[INPUT DATA — start]
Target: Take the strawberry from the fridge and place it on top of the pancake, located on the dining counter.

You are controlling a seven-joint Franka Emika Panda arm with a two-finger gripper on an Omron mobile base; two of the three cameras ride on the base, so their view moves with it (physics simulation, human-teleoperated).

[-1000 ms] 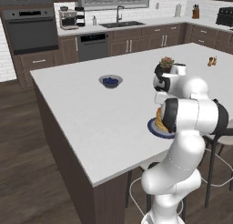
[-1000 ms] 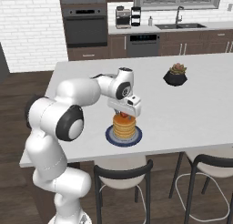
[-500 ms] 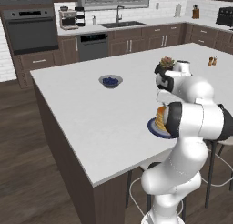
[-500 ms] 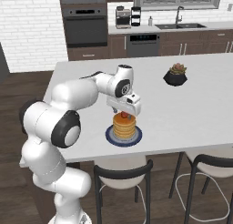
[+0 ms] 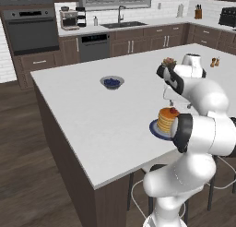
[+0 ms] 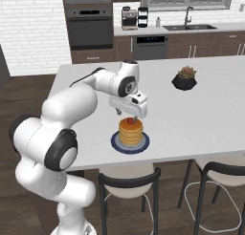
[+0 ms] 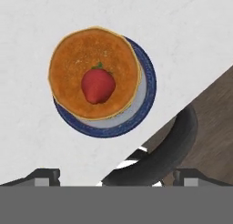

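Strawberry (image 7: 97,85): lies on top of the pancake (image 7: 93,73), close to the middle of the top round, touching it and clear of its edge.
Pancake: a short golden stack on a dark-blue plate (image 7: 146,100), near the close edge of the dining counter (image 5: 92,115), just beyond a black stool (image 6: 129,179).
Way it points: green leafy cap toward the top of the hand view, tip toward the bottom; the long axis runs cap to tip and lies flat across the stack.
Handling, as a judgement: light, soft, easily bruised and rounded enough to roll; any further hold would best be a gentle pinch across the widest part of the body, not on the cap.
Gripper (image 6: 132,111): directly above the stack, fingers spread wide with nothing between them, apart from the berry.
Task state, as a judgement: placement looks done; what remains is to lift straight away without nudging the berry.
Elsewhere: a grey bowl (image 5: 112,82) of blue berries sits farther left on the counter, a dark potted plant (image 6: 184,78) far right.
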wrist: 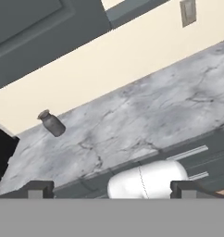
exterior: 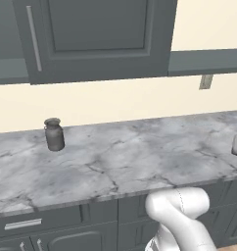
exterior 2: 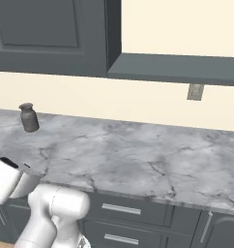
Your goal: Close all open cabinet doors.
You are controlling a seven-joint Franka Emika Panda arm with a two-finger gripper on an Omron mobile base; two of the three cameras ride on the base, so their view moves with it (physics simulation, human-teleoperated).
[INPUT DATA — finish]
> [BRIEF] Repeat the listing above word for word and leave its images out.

> [ANSWER TO THE PROBLEM]
Target: Take the strawberry from the fridge and place it on top of the pancake, located on the dining counter.

You are controlling a seven-joint Franka Emika Panda arm with a two-finger gripper on an Omron mobile base; two of the three cameras ride on the base, so their view moves with it (physics simulation, human-teleoperated).

[-1000 ms] 
[-1000 ms] 
[-500 ms] 
[-500 ms] 
[+0 ms] 
[+0 ms] 
[+0 ms] 

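Strawberry (image 7: 97,85): lies on top of the pancake (image 7: 93,73), close to the middle of the top round, touching it and clear of its edge.
Pancake: a short golden stack on a dark-blue plate (image 7: 146,100), near the close edge of the dining counter (image 5: 92,115), just beyond a black stool (image 6: 129,179).
Way it points: green leafy cap toward the top of the hand view, tip toward the bottom; the long axis runs cap to tip and lies flat across the stack.
Handling, as a judgement: light, soft, easily bruised and rounded enough to roll; any further hold would best be a gentle pinch across the widest part of the body, not on the cap.
Gripper (image 6: 132,111): directly above the stack, fingers spread wide with nothing between them, apart from the berry.
Task state, as a judgement: placement looks done; what remains is to lift straight away without nudging the berry.
Elsewhere: a grey bowl (image 5: 112,82) of blue berries sits farther left on the counter, a dark potted plant (image 6: 184,78) far right.
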wrist: 
exterior: 
exterior 2: 
Your goal: Close all open cabinet doors.
You are controlling a seven-joint Franka Emika Panda arm with a two-finger gripper on an Omron mobile base; two of the three cameras ride on the base, so their view moves with it (physics simulation, human-teleoperated).

The response is finished.